The C.S.A Challenge, Part 1 I have finally done it! With a little nudge from a Living Social Deal, I signed up for my first ever C.S.A box. These Farm-Fresh-To-You delivery boxes are great on so many levels, as they promote local and seasonal ingredients, AND encourage you to try cooking with vegetables out of your box (heh.)

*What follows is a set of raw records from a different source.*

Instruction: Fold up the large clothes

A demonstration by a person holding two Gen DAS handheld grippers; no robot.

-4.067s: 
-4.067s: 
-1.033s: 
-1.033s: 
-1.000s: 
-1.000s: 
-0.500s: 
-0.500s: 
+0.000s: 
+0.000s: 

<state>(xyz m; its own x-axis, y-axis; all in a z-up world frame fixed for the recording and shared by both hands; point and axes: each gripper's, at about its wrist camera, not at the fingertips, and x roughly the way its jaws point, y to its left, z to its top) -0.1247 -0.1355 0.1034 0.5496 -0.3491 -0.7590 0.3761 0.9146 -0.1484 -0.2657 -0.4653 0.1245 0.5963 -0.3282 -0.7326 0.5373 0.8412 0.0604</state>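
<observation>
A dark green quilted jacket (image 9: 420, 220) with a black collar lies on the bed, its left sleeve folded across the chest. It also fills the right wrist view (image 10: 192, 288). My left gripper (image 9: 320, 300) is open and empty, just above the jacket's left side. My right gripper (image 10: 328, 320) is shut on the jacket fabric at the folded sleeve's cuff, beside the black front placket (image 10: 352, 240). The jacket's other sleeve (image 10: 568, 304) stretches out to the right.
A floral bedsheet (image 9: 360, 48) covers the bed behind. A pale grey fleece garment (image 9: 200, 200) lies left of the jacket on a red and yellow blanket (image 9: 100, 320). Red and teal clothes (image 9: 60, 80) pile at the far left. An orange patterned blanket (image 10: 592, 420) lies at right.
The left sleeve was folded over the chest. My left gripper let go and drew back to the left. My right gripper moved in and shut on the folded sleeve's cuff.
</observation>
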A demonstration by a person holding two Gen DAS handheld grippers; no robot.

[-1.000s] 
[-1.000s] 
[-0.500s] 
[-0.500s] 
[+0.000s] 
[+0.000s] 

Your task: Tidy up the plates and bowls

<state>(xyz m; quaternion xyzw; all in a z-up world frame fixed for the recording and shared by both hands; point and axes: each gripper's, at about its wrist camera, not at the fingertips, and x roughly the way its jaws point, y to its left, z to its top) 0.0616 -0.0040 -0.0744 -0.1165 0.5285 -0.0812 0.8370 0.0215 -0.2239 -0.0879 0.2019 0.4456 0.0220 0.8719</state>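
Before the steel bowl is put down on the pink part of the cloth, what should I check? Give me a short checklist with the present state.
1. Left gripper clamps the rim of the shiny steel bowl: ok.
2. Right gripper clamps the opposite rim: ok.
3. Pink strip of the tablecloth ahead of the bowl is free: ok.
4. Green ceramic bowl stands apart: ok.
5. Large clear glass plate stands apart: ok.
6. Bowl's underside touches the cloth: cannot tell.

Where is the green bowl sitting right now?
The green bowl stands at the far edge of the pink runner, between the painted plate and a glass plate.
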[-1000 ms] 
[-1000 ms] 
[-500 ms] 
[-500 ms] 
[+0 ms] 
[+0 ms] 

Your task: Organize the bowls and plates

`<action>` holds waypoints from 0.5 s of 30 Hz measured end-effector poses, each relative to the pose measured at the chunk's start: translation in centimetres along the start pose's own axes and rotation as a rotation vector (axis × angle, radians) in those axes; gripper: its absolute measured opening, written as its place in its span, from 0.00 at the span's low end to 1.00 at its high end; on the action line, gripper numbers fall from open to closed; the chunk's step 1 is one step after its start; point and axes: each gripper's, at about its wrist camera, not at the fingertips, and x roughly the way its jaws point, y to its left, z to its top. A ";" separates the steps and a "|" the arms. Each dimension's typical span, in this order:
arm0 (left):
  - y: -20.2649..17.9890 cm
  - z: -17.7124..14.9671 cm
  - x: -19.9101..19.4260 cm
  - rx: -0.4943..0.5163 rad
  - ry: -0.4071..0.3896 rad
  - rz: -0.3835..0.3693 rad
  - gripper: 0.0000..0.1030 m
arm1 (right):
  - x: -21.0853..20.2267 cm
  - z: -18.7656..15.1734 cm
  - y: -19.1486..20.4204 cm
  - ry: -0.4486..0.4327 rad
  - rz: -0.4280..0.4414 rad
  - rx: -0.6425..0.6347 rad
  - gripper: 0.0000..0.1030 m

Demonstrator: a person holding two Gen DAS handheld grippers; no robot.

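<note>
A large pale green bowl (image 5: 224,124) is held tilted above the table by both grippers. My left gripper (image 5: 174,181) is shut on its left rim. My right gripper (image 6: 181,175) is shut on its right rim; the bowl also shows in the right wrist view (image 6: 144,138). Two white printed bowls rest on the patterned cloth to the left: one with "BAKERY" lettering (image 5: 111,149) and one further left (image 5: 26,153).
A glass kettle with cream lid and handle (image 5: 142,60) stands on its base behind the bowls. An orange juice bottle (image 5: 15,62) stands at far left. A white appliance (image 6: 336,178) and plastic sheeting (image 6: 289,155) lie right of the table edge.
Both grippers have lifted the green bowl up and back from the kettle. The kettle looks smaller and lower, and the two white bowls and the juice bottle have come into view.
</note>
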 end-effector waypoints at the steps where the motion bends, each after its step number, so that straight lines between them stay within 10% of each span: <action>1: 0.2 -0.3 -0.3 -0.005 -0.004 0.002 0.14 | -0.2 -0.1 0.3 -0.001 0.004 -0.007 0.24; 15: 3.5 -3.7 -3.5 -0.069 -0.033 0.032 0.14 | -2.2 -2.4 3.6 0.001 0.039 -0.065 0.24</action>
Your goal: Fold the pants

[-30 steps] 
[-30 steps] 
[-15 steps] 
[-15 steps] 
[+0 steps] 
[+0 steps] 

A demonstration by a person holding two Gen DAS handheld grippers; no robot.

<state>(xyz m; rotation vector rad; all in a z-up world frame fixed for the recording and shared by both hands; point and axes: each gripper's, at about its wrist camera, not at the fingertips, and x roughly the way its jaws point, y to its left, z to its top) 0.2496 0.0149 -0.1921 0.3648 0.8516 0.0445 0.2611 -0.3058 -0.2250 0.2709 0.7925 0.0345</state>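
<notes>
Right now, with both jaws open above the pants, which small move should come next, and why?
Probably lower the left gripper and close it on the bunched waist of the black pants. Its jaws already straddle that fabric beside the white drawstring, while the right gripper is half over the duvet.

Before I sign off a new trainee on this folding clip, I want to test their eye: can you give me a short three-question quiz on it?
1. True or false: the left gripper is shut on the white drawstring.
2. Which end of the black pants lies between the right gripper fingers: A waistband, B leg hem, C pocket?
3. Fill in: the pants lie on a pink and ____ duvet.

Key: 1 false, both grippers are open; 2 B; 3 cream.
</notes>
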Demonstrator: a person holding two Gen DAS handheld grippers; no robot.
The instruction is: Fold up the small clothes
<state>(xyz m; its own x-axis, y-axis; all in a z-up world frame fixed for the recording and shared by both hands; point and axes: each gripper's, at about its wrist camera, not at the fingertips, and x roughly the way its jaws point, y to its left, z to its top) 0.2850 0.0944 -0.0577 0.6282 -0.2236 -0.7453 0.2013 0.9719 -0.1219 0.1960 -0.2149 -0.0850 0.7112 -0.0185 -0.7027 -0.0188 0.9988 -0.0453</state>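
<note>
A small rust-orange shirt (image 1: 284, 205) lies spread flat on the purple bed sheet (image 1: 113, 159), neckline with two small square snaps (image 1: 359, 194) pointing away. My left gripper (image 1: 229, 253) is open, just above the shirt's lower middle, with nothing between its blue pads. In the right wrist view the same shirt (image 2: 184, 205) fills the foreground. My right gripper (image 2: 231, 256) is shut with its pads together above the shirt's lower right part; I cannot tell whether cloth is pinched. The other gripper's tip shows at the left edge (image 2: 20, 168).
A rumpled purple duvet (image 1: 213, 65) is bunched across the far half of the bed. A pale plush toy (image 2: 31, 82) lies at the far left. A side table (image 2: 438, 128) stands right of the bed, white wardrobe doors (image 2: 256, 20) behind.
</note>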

Bright and 6:00am early this morning, on my way to teach a bootcamp, I was surprised to find sitting on my doorstep (open for the world sample from), the newly arrived C.S.A box.  I am embarrassed to admit as a Nutritionist, that it has taken me this long to sign up.  But the time is right! These days I am working/eating at home more often and have the time to truly commit 100% to the C.S.A challenge.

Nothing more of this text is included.